The close variation of the boundary layer moist static energy perturbation with the free tropospheric temperature variations, and the requirement that moist convection be present for this downward communication, suggested that quasi-equilibrium arguments (as proposed by Brown and Bretherton 1997) were likely applicable. However, in violation of strict quasi equilibrium, CS02 noted significant convective available potential energy (CAPE) variations associated with the TT variations, giving rise to variations in convection. CS02 argued that the CAPE variations resulted from surface thermal inertia that also influenced the boundary layer moist static energy variations through surface fluxes, effectively pulling the boundary layer out of a rigid lockstep with moist static energy variations in the free troposphere.

Despite the inapplicability of rigid strict quasi-equilibrium arguments, we argue that quasi equilibrium is still a useful concept for understanding the El Niño influence on the remote surface temperature, given the relatively long time scales (i.e., months) of the El Niño influence and the link between boundary layer and free tropospheric moist static energy perturbations, a concept that has heretofore not been seriously considered in understanding the El Niño influence on the remote tropical climate.
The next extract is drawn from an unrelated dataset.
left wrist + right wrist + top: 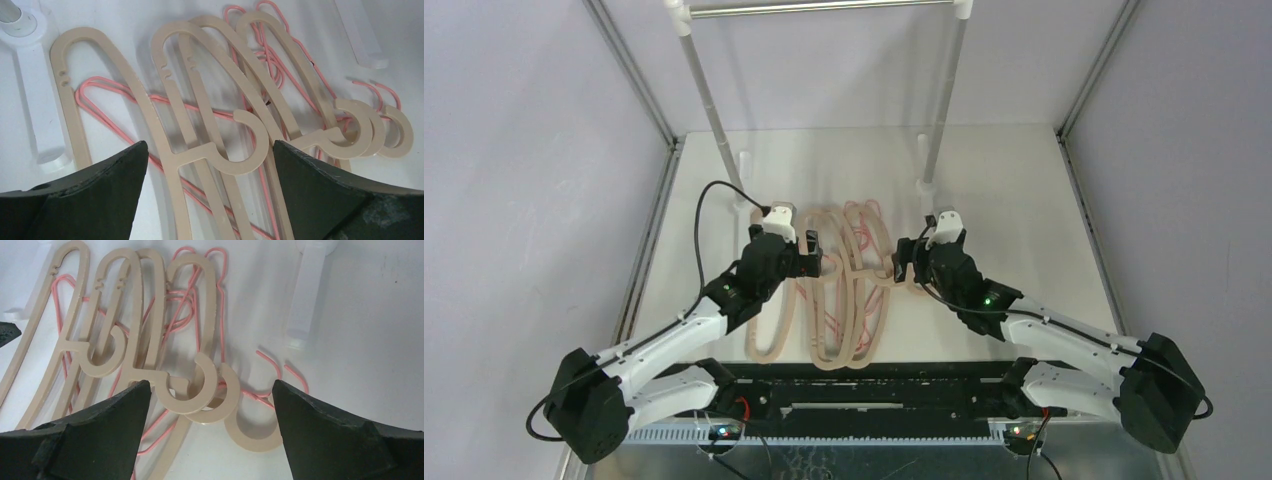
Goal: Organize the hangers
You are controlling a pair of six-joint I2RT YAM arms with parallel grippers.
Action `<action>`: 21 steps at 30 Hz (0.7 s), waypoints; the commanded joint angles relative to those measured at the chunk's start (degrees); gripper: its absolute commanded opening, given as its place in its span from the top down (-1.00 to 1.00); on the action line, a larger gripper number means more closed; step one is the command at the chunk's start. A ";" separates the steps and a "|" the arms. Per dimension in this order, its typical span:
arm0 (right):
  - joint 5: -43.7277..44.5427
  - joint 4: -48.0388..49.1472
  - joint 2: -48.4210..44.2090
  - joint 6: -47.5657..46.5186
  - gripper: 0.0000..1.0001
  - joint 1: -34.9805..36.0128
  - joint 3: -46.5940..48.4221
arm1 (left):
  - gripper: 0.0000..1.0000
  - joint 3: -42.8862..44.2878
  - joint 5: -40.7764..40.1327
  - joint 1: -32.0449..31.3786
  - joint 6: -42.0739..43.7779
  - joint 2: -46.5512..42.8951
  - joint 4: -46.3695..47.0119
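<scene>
A pile of hangers (839, 290) lies on the white table between the arms: several thick beige ones (175, 95) overlapping, with thin pink-red wire ones (100, 87) tangled under them. Their hooks (205, 385) point toward the right arm. My left gripper (814, 262) is open and empty, hovering over the left part of the pile; in the left wrist view (210, 165) a beige hook lies between its fingers. My right gripper (902, 265) is open and empty above the beige hooks, as the right wrist view (210, 405) shows.
A silver rail (814, 8) on two slanted posts stands at the back, its white feet (929, 185) on the table just beyond the pile. One foot shows in the left wrist view (40, 110), another in the right wrist view (305, 300). Frame posts flank the table.
</scene>
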 commanded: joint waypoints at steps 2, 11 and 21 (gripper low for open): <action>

The CS02 prediction of surface warming mediated through boundary layer humidity is yet to be supported from observational analysis, though CS02 pointed out the difficulty of detecting the atmospheric humidity signal given the errors involved in the measurements of specific humidity. We now examine the CCM3 simulations as a more realistic framework in which to evaluate the TT mechanism.

How well is TT modeled in the CCM3 simulation? Figure 2b shows the March–May 1998 TT anomalies in the CCM3 1997/98 simulation, which should be compared to the observations shown in Fig. 1c. While regional features of the TT anomaly field differ between the model and observations, a Tropics-wide warming of approximately correct magnitude is clearly evident in both. The model vertical profile of March–May 1998 TT anomalies averaged over the tropical belt 20°S–20°N (Fig. 2c, solid line) shows TT anomalies increasing from around 0.5 K at the surface and peaking at around 1.8 K near 200 mb, before dropping to around –0.4 K around 50 mb. It resembles a positive perturbation of the moist adiabatic vertical structure, a result also reported in CS02 using NCEP–NCAR reanalysis. Comparison with the same TT anomaly but from NCEP–NCAR reanalysis (Fig. 2c, dashed) shows a good match up to around 300 mb, although below 300 mb the observed TT anomaly cools more dramatically in the stratosphere. However, since the TT mechanism is mainly concerned with temperature anomalies below the tropopause, the model–data divergence above the tropopause should not unduly affect our study.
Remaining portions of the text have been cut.